Meal times can very tricky when your children are fussy with food, but turns out forcing them to eat certain foods could do more harm than good.
While it may seem like you’re doing what’s best for them when you’re making them to eat foods that are good for them, a new study has found that doing this could actually harm your relationship with your kids.
The study by researchers in Michigan, US, found that pressuring children into eating foods they don’t like didn’t result in them becoming less picky, but could have detrimental effects on the parent-child relationship.

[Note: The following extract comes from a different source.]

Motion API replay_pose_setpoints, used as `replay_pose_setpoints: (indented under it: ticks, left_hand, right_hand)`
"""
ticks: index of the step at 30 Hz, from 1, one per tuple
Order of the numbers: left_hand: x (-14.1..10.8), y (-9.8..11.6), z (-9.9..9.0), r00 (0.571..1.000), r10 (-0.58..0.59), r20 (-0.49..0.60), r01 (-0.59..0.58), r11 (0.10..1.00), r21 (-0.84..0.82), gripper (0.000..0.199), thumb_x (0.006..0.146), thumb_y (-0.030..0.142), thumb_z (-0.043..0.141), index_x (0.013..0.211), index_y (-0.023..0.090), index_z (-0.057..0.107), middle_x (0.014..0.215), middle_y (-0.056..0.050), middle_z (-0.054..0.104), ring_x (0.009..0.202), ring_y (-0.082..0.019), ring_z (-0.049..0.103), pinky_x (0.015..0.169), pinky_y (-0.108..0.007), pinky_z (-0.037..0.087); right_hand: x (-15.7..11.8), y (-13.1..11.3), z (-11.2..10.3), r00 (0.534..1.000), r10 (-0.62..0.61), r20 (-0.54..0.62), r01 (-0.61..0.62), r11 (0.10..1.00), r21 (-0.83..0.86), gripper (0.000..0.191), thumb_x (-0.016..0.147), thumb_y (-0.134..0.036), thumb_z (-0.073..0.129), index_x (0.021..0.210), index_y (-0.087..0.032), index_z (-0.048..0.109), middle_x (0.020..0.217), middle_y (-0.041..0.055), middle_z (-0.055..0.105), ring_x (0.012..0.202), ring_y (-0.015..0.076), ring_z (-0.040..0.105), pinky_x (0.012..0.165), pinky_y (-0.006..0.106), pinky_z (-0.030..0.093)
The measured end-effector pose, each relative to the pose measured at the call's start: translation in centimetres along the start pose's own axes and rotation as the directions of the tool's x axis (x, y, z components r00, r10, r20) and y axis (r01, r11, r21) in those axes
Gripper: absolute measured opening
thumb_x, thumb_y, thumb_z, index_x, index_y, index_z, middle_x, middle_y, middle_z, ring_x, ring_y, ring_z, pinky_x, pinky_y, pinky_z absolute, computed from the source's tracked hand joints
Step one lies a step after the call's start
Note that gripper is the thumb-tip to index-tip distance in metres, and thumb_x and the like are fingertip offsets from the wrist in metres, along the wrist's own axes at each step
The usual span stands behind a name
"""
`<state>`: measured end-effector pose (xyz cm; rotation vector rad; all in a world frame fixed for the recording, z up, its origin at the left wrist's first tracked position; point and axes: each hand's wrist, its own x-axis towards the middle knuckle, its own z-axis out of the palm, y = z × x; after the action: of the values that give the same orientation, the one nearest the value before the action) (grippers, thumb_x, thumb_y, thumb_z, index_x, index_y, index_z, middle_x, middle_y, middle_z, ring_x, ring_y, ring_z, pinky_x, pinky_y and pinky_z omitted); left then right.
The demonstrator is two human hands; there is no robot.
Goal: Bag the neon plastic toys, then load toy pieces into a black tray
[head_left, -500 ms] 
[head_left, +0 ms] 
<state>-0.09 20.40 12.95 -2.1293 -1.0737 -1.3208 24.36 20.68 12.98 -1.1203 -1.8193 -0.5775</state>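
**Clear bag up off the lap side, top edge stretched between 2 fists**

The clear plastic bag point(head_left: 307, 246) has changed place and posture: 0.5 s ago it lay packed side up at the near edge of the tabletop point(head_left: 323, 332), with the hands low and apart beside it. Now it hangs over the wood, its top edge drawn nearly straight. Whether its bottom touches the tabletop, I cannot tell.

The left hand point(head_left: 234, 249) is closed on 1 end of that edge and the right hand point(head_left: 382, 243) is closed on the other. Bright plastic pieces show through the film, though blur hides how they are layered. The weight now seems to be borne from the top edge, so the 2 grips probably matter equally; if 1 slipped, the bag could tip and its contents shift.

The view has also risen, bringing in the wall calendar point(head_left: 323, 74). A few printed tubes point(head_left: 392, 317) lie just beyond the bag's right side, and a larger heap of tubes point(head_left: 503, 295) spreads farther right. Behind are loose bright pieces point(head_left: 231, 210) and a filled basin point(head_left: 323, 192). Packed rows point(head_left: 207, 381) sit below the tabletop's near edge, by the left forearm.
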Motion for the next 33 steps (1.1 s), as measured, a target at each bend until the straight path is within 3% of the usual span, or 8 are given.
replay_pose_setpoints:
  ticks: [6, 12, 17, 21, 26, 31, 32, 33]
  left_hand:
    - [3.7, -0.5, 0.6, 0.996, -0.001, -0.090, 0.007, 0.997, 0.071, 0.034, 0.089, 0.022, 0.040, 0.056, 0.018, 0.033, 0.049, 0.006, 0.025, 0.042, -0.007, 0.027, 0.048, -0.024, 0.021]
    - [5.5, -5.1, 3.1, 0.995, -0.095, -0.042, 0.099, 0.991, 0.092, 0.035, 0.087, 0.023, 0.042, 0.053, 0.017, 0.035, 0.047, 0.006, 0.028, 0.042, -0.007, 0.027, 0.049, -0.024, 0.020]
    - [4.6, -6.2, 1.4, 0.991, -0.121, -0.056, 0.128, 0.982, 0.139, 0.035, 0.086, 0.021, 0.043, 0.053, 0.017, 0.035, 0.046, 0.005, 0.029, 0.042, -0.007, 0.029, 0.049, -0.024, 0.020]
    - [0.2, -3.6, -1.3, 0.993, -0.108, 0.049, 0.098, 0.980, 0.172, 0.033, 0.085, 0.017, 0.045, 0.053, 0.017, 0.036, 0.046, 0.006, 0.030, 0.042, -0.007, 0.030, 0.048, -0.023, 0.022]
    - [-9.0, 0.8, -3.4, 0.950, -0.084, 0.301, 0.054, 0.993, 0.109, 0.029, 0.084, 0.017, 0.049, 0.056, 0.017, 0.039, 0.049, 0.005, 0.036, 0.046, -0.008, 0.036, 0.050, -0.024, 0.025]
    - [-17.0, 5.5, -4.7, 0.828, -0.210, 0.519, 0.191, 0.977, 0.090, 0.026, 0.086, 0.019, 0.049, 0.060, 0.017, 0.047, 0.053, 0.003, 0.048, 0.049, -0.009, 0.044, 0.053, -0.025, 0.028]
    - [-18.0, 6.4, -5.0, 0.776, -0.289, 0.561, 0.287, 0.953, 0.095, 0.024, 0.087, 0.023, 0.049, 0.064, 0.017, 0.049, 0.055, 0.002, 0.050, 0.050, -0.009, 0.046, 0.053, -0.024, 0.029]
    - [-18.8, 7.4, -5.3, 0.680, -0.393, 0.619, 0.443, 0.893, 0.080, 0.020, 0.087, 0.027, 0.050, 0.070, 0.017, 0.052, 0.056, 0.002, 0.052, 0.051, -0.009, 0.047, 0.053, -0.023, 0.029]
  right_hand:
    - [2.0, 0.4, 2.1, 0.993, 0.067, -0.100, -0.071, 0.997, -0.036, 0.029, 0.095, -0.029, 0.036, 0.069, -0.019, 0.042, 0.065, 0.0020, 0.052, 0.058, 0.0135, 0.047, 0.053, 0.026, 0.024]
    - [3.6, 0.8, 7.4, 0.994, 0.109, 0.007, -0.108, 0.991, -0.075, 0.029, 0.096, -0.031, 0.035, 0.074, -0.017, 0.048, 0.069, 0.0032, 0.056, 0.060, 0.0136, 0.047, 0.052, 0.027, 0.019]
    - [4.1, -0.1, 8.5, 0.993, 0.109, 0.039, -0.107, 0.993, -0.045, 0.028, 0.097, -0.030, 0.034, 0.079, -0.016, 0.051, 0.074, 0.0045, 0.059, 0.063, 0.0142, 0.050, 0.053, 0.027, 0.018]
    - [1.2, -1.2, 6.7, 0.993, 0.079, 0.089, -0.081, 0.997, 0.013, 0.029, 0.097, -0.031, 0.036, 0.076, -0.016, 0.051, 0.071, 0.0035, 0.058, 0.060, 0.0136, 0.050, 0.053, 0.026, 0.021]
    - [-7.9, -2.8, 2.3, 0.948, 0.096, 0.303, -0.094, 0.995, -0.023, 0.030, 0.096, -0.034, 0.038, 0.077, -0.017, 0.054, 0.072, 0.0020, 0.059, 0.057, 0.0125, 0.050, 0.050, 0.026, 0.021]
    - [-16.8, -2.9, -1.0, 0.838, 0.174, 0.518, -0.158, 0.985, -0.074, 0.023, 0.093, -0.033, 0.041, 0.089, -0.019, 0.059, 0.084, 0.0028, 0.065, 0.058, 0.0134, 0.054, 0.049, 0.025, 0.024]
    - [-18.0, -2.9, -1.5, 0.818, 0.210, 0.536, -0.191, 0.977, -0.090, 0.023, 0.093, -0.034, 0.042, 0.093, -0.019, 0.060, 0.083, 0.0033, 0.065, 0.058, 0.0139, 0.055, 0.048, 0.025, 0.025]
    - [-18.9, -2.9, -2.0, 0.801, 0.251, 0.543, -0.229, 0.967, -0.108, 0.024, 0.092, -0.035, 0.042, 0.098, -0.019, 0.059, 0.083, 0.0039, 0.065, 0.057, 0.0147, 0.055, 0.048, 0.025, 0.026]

Julie Lumeng, lead author of the study and physician at C.S. Mott Children’s Hospital, said: ‘In a nutshell, we found that over a year of life in toddlerhood, weight remained stable on the growth chart whether they were picky eaters or not. The kids’ picky eating also was not very changeable. It stayed the same whether parents pressured their picky eaters or not.

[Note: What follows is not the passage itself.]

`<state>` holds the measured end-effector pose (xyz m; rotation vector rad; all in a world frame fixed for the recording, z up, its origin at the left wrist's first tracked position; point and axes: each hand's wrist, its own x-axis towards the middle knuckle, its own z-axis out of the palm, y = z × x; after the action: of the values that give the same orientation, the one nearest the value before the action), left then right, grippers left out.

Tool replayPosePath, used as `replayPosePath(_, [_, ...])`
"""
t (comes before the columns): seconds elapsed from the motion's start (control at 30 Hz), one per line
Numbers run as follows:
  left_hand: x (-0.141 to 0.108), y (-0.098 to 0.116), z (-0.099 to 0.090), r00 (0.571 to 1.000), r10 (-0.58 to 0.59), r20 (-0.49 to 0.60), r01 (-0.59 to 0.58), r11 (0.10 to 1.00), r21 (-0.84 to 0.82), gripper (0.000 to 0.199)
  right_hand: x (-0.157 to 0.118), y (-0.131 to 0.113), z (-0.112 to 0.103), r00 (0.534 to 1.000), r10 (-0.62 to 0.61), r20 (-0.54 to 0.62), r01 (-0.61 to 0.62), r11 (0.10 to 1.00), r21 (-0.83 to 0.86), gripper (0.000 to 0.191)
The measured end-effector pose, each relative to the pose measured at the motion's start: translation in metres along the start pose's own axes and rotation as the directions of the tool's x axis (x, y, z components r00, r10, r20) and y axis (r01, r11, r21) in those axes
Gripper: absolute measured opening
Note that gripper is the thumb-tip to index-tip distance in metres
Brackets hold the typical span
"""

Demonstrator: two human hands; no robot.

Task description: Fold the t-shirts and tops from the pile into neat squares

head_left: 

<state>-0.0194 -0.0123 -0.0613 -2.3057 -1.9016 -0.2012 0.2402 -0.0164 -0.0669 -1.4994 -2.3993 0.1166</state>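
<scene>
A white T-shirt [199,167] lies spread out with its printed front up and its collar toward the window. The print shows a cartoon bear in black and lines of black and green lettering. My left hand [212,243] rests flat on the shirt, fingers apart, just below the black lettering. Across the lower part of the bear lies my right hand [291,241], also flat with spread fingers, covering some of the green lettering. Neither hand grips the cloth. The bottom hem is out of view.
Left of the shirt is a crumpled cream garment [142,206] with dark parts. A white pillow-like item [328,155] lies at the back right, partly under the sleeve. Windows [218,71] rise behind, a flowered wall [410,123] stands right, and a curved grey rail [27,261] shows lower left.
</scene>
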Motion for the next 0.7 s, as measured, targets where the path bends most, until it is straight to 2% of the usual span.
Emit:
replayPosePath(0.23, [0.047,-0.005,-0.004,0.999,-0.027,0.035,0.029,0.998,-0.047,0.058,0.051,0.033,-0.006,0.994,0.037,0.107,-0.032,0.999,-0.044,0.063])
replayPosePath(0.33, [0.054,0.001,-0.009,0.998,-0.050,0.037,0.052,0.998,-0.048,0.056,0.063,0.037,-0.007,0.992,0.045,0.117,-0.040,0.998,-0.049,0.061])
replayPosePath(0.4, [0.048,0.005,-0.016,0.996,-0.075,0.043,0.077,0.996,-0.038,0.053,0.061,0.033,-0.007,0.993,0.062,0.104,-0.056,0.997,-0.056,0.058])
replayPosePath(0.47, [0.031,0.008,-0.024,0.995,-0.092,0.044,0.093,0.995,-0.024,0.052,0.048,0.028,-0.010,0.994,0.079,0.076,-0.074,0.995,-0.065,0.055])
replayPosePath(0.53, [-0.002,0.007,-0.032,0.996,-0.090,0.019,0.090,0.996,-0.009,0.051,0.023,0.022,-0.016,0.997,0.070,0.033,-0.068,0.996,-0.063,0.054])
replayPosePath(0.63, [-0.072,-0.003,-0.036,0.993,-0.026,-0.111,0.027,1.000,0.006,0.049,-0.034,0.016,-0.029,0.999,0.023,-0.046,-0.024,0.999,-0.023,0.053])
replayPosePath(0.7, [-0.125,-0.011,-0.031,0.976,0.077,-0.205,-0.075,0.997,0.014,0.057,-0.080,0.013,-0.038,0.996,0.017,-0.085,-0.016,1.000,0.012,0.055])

‘Then we asked if pressuring led to a decrease in picky eating, and it didn’t. There was no link between pressuring and picky eating and any of these other outcomes.’
The author also added a personal insight to the study, explaining how her mother serving her carrots because she didn’t like peas has stayed with her all her life.
‘She said to me, with such loving kindness, “I’m serving you carrots because you don’t like peas.” I felt very loved and respected, and I will always remember that she said that’, she said.
Julie also pointed out that adults who are fussy with their food are not held to the same standard as children, and that there’s no evidence that pressuring them into eating actually has any benefits.
‘The takeaway here is that pressuring children to eat needs to be done with caution and we don’t have much evidence that it helps with much. As a parent, if you pressure, you need to make sure you’re doing it in a way that’s good for the relationship with your child.
‘Dealing with picky eating falls into the category of how can you do little things that might make meals better for everyone, but not squelch something that may be part of your child’s personality.’